__TASK DETAILS__. Set down each line of the data below exactly as it stands, dropping the pictures.

__GIVEN DATA__.
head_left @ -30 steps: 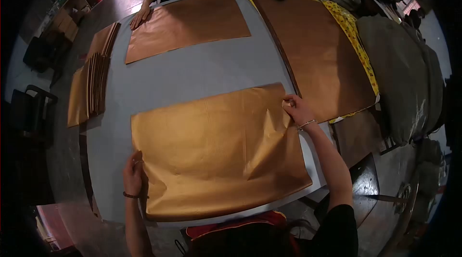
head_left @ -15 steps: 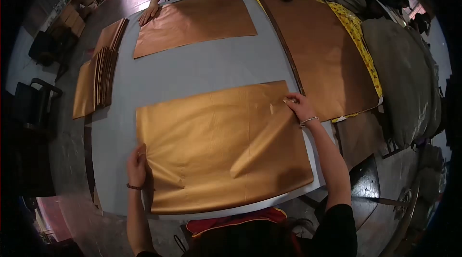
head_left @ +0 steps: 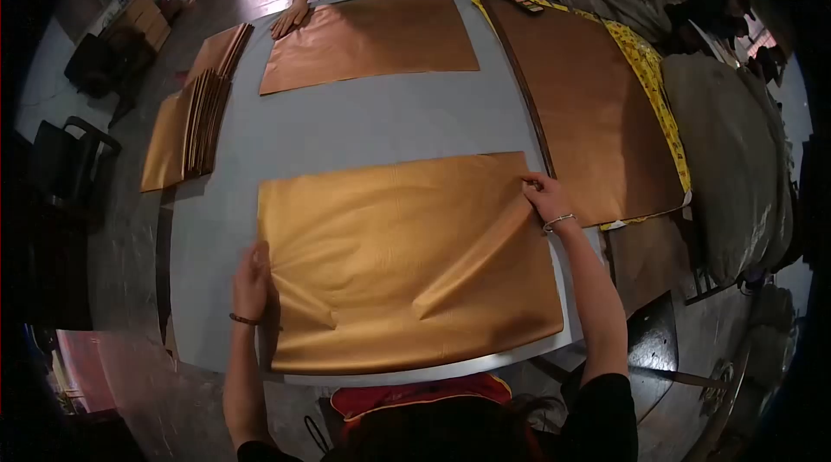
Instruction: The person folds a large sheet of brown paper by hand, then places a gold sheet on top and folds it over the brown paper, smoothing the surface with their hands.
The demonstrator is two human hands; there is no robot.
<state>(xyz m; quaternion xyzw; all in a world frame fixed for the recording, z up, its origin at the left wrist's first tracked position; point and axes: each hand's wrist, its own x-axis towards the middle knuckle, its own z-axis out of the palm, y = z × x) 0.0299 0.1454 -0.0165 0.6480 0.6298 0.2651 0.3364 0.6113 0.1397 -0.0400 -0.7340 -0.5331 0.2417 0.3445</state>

__OUTPUT BELOW__.
head_left @ -30 steps: 
head_left @ -15 steps: 
head_left @ +0 steps: 
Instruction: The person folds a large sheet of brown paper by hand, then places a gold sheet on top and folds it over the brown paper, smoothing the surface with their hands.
The demonstrator is two human hands; there is no robot.
<state>(xyz m; quaternion xyzw; all in a world frame fixed for the recording, z up, its origin at the left wrist's first tracked position; point and axes: each hand's wrist, its own x-axis towards the middle knuckle, its own z-axis out of the palm, y = z × x) 0.0299 0.1454 -0.0165 0.6480 0.6298 0.2651 0.3364 0.6113 0.1397 -0.0400 -0.7340 -0.5331 0.2417 0.3445</state>

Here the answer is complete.